Murder was a capital crime, so Bob Rivarde closely questioned each potential juror about his—they were all men—willingness to sentence a man to death. None had any misgivings. An attorney watching the proceedings commented that before the war (which had concluded only the previous November), many prospective jurors would have expressed reservations about capital punishment. The United States had had an active anti–death penalty movement in the late nineteenth and early twentieth centuries, and it had had its effect. But the Great War, the observer said, with its long lists of dead, had “obliterated their awe of death.” To a man, each juror was prepared to send the Jordanos to the gallows.
By 5 PM Monday, the court had exhausted the regular panel of jurors but seated only five trial jurors. Judge Fleury ordered the sheriff to summon seventy-five more potential jurors to appear in court the next morning. Fleury also ordered the five selected jurymen sequestered, and sheriff’s deputies escorted them to the jurors’ dormitory on the third floor of the courthouse.
Over the next two days, Judge Fleury had to order that additional men be summoned for jury duty twice more because of the difficulty of finding suitable jurors.
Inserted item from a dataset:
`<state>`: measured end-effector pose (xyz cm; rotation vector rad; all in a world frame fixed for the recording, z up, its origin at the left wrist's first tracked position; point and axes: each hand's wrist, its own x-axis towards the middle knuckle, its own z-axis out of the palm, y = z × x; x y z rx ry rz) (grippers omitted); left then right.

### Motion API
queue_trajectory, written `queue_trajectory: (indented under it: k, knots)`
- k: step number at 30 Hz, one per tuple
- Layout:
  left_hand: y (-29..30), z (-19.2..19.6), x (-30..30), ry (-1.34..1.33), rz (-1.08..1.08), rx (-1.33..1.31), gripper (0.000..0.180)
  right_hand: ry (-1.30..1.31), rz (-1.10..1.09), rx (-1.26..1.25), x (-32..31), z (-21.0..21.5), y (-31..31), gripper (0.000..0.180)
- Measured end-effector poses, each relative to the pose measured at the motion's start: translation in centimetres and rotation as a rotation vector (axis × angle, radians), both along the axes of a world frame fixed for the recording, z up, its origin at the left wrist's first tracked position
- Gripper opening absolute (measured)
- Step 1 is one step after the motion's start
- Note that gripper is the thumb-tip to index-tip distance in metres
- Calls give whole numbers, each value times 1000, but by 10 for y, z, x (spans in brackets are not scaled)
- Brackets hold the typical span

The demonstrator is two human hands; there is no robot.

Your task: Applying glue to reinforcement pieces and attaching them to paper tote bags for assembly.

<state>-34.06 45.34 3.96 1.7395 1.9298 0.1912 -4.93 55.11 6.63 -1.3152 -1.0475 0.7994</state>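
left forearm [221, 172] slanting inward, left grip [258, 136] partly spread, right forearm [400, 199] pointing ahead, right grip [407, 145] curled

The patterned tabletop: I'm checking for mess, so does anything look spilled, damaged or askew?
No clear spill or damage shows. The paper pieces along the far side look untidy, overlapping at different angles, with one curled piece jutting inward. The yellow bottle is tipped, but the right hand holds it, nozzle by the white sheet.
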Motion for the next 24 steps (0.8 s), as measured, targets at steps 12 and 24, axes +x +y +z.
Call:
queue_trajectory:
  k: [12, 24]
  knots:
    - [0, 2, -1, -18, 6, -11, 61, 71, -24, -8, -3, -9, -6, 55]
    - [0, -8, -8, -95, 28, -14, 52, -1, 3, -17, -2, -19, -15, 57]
Finally, the all-male jury was complete late Wednesday night. It had taken three days to seat, longer than most murder trials.
At 10:30 PM, the trial started in earnest when, despite the lateness of the hour, Judge Fleury ordered potential witnesses removed from the courtroom, and the state began its case by calling Dr. J. R. Fernandez. His evidence wasn’t expected to take long.
Dr. Fernandez testified about viewing the body of the murdered child and holding the inquest; he described for the court the injuries Mary Cortimiglia had suffered: two traumatic head wounds, one on her right temple, the other just above her ear. While
Mary’s skull had been fractured, he couldn’t determine what had caused the blows, he said. The coroner, quite mistakenly as it turned out, explained that “there was no evidence of an axe there; the injury might have been caused by numerous things.” His testimony lasted until 11:30 PM.
The next morning, Thursday, May 22, the state called its chief witness, Rosie Cortimiglia. This was the centerpiece of the trial. Without her, the prosecution had no case. Frank and Iorlando’s fate depended on how believable the jury found the young woman.
All eyes in the crowded courtroom followed Rosie, straining for a glimpse of her as she made her way to the front of the courtroom. She made a good impression: an attractive, modest young woman, wearing pince-nez eyeglasses and a boudoir cap hiding her still-visible injuries.
Rosie was sworn in and took her seat in the witness chair.
Clay Gaudet began for the prosecution. After introductory inquiries about how long she and her husband had been in their new building, Gaudet turned to the events on the night of March 8 and the early morning of March 9. Rosie stated that she went to bed at 11:30 PM and that Charlie followed around forty-five minutes later. Sometime later, she’d woken up when she’d heard knocking. She turned to her husband.
“Charlie,” she said, giving him a nudge, “you had better get up, maybe somebody wants some groceries.”
But he just grunted, “It’s too late. I closed the grocery and I’m not going to get up,” and went back to sleep. Rosie said she started nursing the baby while lightly dozing; she continued to hear the noise but dismissed it as the new puppy they’d left in the yard.
Suddenly, she opened her eyes to see Frank Jordano and his father in her bedroom, clearly visible in the glow of the electric bulb.
Puzzled, she sat up and asked, “Frank, what are you doing here?”
He didn’t answer. He just looked at her.